Merrily Weisbord is a Canadian literary non-fiction writer, documentary screenwriter and broadcaster. Her 2010 book The Love Queen of Malabar, a memoir of her longtime friendship with the late Indian writer Kamala Das, was a finalist for the 2010 Hilary Weston Writers' Trust Prize for Nonfiction, the QWF Mavis Gallant Prize for Non-fiction, and the Charles Taylor Prize for Literary Non-Fiction. Her other books include Dogs with Jobs, The Valour and the Horror (coauthored with Merilyn Simonds), Our Future Selves: Love, Life, Sex and Aging and The Strangest Dream.

Career
Weisbord lives in Montreal and the Laurentian mountains. She was a CBC Radio broadcaster before writing The Strangest Dream: Canadian Communists, the Spy Trials and the Cold War.

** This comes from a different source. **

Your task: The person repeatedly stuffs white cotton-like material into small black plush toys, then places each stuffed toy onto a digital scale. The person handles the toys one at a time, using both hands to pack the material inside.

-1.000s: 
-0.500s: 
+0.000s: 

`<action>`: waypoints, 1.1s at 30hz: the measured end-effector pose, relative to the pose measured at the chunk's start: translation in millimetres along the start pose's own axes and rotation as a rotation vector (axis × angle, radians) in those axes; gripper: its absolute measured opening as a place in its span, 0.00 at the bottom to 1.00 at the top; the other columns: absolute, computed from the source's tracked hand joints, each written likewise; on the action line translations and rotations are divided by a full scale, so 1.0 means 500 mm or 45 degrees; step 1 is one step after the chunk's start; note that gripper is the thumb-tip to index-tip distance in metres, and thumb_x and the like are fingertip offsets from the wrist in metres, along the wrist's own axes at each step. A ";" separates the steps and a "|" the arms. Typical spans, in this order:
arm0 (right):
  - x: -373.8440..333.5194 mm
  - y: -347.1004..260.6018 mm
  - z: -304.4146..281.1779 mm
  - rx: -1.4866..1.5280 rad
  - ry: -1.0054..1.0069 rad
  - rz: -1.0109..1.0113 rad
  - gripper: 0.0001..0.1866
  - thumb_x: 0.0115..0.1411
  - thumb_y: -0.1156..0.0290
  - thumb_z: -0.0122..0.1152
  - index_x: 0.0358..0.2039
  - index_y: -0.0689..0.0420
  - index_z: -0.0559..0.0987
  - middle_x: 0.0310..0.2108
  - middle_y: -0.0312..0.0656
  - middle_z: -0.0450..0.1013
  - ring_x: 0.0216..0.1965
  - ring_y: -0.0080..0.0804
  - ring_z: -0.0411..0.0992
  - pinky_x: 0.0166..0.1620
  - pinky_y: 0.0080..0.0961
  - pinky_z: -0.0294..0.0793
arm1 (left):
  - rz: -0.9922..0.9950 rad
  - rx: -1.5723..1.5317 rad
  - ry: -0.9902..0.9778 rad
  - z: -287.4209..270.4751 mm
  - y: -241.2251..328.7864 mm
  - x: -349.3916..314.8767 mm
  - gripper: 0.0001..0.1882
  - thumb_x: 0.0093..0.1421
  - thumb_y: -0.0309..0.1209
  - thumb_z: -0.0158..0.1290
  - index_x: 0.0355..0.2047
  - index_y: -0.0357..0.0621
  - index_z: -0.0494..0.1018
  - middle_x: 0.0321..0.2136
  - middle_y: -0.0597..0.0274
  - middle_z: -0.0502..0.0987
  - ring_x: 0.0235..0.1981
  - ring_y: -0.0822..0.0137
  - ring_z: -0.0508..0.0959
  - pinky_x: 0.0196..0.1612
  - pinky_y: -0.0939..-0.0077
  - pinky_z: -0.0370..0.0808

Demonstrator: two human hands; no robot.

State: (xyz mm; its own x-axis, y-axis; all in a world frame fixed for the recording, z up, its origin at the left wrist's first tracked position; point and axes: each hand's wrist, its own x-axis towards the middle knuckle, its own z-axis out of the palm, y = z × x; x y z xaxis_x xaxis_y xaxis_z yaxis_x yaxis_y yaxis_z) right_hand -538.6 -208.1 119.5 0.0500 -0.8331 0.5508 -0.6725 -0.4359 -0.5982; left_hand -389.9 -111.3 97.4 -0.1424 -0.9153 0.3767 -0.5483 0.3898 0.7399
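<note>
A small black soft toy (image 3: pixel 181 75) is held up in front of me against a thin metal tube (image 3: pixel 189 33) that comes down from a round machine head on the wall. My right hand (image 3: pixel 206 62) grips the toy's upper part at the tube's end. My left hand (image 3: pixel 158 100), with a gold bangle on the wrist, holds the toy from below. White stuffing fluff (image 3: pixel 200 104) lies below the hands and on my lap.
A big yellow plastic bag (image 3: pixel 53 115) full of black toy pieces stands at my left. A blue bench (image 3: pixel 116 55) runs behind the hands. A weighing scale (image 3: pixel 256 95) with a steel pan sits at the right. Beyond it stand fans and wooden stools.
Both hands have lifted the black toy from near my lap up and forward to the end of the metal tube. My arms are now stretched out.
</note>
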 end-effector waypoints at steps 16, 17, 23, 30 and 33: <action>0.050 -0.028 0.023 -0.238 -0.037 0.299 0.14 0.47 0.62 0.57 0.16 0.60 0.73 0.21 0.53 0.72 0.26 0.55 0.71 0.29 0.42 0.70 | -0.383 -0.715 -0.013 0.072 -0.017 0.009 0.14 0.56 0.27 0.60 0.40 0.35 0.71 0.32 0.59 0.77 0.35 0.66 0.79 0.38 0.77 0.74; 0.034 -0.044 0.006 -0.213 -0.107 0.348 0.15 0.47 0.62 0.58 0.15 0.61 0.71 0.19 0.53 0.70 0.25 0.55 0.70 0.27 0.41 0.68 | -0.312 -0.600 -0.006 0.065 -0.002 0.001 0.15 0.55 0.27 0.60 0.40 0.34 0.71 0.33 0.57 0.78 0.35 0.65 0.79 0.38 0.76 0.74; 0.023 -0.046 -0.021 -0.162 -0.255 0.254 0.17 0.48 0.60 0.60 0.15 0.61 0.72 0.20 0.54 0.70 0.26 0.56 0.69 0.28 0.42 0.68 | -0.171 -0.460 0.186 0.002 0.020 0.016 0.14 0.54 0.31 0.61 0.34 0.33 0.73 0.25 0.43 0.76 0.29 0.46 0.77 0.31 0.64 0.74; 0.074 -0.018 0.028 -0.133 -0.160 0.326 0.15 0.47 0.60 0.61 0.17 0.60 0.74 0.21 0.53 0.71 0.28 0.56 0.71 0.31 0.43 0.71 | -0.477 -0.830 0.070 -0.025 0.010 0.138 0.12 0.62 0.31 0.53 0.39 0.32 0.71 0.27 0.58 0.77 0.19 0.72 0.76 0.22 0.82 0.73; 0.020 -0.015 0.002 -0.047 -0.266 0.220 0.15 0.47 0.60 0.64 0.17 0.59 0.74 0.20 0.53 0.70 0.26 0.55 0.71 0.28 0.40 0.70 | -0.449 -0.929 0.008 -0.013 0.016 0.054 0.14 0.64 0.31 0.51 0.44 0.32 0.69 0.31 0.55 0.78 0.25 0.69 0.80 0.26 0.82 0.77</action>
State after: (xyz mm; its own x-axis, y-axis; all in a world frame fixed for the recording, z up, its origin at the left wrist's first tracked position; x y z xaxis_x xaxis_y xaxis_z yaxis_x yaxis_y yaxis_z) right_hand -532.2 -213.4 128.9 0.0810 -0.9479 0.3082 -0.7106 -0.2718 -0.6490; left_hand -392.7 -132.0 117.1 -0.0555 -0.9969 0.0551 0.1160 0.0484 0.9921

She co-authored The Valour and the Horror: The Untold Story of Canadians in the Second World War, which was six weeks on Maclean's best-seller list. She also authored Our Future Selves: Love, Life, Sex and Aging, published in Canada, the US, French Canada, and Japan. She co-created the hit TV series Dogs with Jobs, which sold in 57 countries worldwide, and she wrote the documentary Deconstructing Supper, finalist for the Writers Guild of Canada Top Ten Awards. She wrote and co-directed Ted Allan: Minstrel Boy of the Twentieth Century, winner of the Chris Award for social documentary.

Weisbord is a founding member of the Quebec Writers Federation, served on the National Council of the Writers' Union of Canada and the CBC Short Story Competition jury, Canada Council Non-Fiction and Public Reading juries, and the Hilary Weston Non-Fiction jury. She is currently coordinator of the QWF Workshop Committee.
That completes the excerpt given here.